Shana took another sip of her drink and nodded. I tried again.
“You’ve got your Alliance, your Assembly, your Chamber of whatnot. I can’t
piece it together. What’s the plan, Shana? What did I do to you?” Bibby
polished a glass off to the side. The way he wasn’t looking at us, I knew
he was listening.
“You’ve always been a good singer,” Shana said. She had her eyes on the
stage.
“It’s in my blood. My dad had a beautiful voice. So does Mom, actually, but
she never sings anymore.”
“You should hear her sing ‘Just As I Am’ on Sundays. She sounds just like
you.”
When I was a child, Mom sang as she cooked for Dad and me.
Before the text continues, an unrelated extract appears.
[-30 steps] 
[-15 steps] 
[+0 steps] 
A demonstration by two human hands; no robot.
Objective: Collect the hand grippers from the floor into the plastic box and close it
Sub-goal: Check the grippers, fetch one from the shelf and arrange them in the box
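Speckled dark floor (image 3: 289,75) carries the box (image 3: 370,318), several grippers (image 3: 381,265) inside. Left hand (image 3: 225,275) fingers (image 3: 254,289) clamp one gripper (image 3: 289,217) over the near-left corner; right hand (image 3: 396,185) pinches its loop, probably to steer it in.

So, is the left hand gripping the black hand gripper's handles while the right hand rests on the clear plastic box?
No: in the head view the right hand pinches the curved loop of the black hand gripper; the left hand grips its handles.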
Just wordless
tunes, but if people sang birdsong, that’s what I thought it would sound
like. Quick, high, and giving. I liked to think birdsong was her first
language, that whatever she was saying with her voice as she chopped garlic
would break my heart if it was in English, and that’s why she kept it
untranslated. Now she was singing with God’s words. I have to live my conscience, she’d told me. Once Mom got Heyday
off the ground, she set her sights on Heaven.
“You’re not closing me down,” I told Shana.
“Just here to sing, Gloria,” she said as she put her empty glass on the
bar. Bibby picked it up, gave her a nod, and off she went to the stage.
She’d left her blazer on the chair next to mine, and when Armband Albert,
another local sad case, asked her with his eyes if he could sit there, she
mouthed “of course” and made a little shooing motion from the stage. He sat
down and breathed out a cloud of vodka. His wife and child were dead, but I
heard he had money, at least, from the online collectible armband trade.
Whatever that was.
“Give it up, baby, give it to us,” he yelled as the first keyboard notes of
Chaka Khan’s “Roll Me Through the Rushes” plinked into the room. I laughed
a little, thinking that Shana chose a showstopper with a key change on a
slow night with no show to stop, but then I noticed the dance floor had
gotten crowded with swaying bodies. The room had that scent of beer and
sweat with the faint touch of urine you get from too many people in one
place. All those smells mixing with Armband Albert’s breath made me
nauseated. I rolled up my sleeves, which were suddenly sticking to my
elbows.
Shana put her head down and asked God, in a low, trembling voice, to lead me to the new woman who waits. A couple people cheered her
on, and the crowd swayed a little more. Armband Albert put his fingers in
his mouth and made one those awful whistles.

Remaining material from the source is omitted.